BEGIN MATERIAL SUPPLIED
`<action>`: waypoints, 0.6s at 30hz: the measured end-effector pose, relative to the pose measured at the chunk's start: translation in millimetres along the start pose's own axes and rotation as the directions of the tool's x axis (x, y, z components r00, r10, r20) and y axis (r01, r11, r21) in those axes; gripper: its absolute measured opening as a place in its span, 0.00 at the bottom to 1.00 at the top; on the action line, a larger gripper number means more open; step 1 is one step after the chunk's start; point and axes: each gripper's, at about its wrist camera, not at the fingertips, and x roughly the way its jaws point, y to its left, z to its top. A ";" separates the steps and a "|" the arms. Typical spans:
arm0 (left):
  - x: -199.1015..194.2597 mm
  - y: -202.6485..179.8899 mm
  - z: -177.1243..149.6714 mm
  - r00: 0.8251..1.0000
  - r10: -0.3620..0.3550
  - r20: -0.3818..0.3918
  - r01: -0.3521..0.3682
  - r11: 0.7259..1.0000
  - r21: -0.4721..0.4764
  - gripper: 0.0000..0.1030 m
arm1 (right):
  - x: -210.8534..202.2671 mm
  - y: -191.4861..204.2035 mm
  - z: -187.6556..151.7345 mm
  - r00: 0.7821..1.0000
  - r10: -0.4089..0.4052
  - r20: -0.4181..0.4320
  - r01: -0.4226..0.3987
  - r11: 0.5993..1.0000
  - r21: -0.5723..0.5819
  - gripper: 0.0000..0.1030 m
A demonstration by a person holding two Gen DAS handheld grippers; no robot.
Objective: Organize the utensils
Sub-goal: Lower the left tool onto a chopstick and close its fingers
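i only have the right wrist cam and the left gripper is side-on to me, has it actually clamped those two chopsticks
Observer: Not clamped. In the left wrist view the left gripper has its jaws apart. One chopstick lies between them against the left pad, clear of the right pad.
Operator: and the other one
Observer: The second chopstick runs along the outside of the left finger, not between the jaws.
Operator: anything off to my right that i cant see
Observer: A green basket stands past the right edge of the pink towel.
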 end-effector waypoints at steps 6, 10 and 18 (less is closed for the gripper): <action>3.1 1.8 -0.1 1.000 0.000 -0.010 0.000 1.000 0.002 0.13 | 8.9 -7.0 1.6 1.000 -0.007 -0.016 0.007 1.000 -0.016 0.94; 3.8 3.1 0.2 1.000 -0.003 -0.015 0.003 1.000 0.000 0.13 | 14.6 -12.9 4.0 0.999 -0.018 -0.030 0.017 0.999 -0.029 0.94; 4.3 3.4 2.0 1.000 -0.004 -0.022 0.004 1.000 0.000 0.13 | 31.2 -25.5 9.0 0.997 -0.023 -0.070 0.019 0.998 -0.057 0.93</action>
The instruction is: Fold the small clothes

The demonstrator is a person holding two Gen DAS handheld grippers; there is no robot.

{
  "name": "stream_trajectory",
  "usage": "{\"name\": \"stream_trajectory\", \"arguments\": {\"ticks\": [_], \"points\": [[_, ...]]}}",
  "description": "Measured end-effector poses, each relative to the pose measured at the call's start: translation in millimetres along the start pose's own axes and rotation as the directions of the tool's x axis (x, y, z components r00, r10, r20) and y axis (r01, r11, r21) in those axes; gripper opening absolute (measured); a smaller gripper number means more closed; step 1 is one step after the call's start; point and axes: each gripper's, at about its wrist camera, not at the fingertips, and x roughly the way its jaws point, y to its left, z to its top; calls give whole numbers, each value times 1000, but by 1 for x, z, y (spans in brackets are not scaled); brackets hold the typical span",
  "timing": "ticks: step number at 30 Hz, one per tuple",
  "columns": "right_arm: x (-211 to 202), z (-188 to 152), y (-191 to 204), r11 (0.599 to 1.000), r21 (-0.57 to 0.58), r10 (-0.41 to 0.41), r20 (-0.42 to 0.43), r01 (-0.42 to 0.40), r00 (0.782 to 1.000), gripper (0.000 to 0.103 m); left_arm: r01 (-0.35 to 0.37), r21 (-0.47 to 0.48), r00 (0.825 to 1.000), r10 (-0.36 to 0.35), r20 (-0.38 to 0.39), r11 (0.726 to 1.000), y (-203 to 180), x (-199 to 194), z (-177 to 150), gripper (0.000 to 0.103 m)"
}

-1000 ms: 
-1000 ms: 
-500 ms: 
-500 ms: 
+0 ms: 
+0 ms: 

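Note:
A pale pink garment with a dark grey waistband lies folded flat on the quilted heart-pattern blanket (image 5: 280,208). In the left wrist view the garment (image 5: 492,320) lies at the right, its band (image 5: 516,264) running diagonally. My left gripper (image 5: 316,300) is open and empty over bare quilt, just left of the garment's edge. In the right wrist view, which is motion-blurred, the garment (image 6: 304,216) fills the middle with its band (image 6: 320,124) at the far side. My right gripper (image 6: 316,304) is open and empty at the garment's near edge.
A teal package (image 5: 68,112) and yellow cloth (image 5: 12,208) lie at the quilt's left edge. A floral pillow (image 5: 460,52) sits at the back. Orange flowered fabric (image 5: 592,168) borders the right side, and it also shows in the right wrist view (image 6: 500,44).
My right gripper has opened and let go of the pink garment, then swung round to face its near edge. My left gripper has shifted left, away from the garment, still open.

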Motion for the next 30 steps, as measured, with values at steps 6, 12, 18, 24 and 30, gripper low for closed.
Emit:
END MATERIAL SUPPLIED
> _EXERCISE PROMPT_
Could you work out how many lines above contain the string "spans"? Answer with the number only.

> _TASK SOLUTION_
2